The Comstock Act was originally passed in 1873, and among other things, prevents the mailing of abortion medication; however it has not been enforced by the federal government in decades, and judges as well as legislators have repeatedly narrowed the law’s scope.

Day said she was unsure of how Coney Barrett and Kavanaugh would approach the Comstock Act, which she characterized as a “zombie law.”

“If this was a normal group of justices, there would be no question,” she said. “But our Supreme Court and our federal judiciary is not normal anymore.”

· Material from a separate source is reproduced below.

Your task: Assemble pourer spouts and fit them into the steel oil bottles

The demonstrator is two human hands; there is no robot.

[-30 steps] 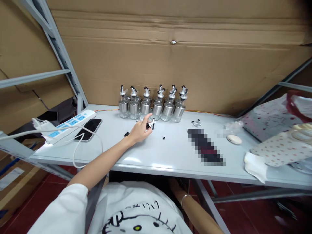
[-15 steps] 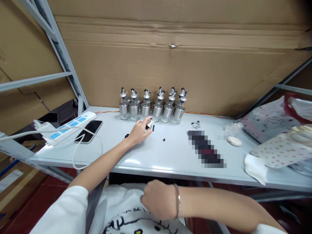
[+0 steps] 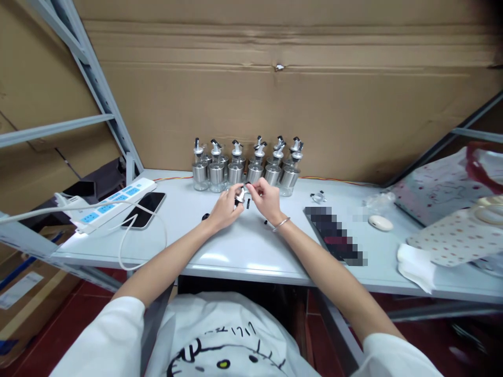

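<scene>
My left hand (image 3: 225, 210) is closed around a silver-and-black pourer spout (image 3: 240, 196), held just above the table. Close to its tip, my right hand (image 3: 268, 201) pinches a small black piece (image 3: 247, 184); I cannot tell whether the piece touches the spout. Below the fingers lies a short black strip (image 3: 248, 203). A tiny black part (image 3: 265, 222) rests by my right wrist, and a dark round piece (image 3: 205, 216) is partly hidden behind my left wrist. Several glass bottles (image 3: 216, 174) with steel bands and spouts stand in rows behind my hands.
On the left are a white power strip (image 3: 118, 201) with cables and a phone (image 3: 147, 209). To the right lie a clear-and-metal fitting (image 3: 318, 197), a dark blurred-out flat object (image 3: 334, 235), a white oval case (image 3: 380, 223) and patterned bags (image 3: 444, 238). Cardboard (image 3: 314, 115) closes off the back.
My right hand has come up from my lap to beside the spout and now pinches a small black piece. My left hand still holds the spout in nearly the same place.
</scene>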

In response to this insecurity, some states have stockpiled thousands of doses of mifepristone. At a press conference on April 10, Massachusetts Gov. Maura Healey announced that in addition to signing an executive order clarifying protections for medication abortion providers, the University of Massachusetts at Amherst purchased around 15,000 doses of the drug at her request.

“That’s sufficient to ensure coverage for well over a year,” Healey said at the press conference. “Medication abortion will remain safe, legal and accessible here in the Commonwealth.”

If the Comstock Act is enforced, Day said, it would not be legal to distribute mifepristone and other abortion medication to patients via mail. However, Day said that it would also prevent the distribution of some other drugs, such as Viagra.

“Ultimately, I think that this is going to turn out okay …  in states where you have [an] attorney general that isn’t hostile towards the right [to an abortion],” she said. “In states that are hostile to the right, that’s a completely different story.”

In the meantime, Duff said that efforts to clarify and educate people on their rights are important to ensuring access to reproductive health care, giving the example of people getting confused between mifepristone and Plan B. 

“There’s all of this fear-mongering, [and] there’s all of this really scary rhetoric,” she said. “I would say that one of the basic things that people can do is make an effort to stay informed. … It’s an unfortunate reality that this [case] might not go our way, and Dobbs didn’t go our way, but we kept fighting.”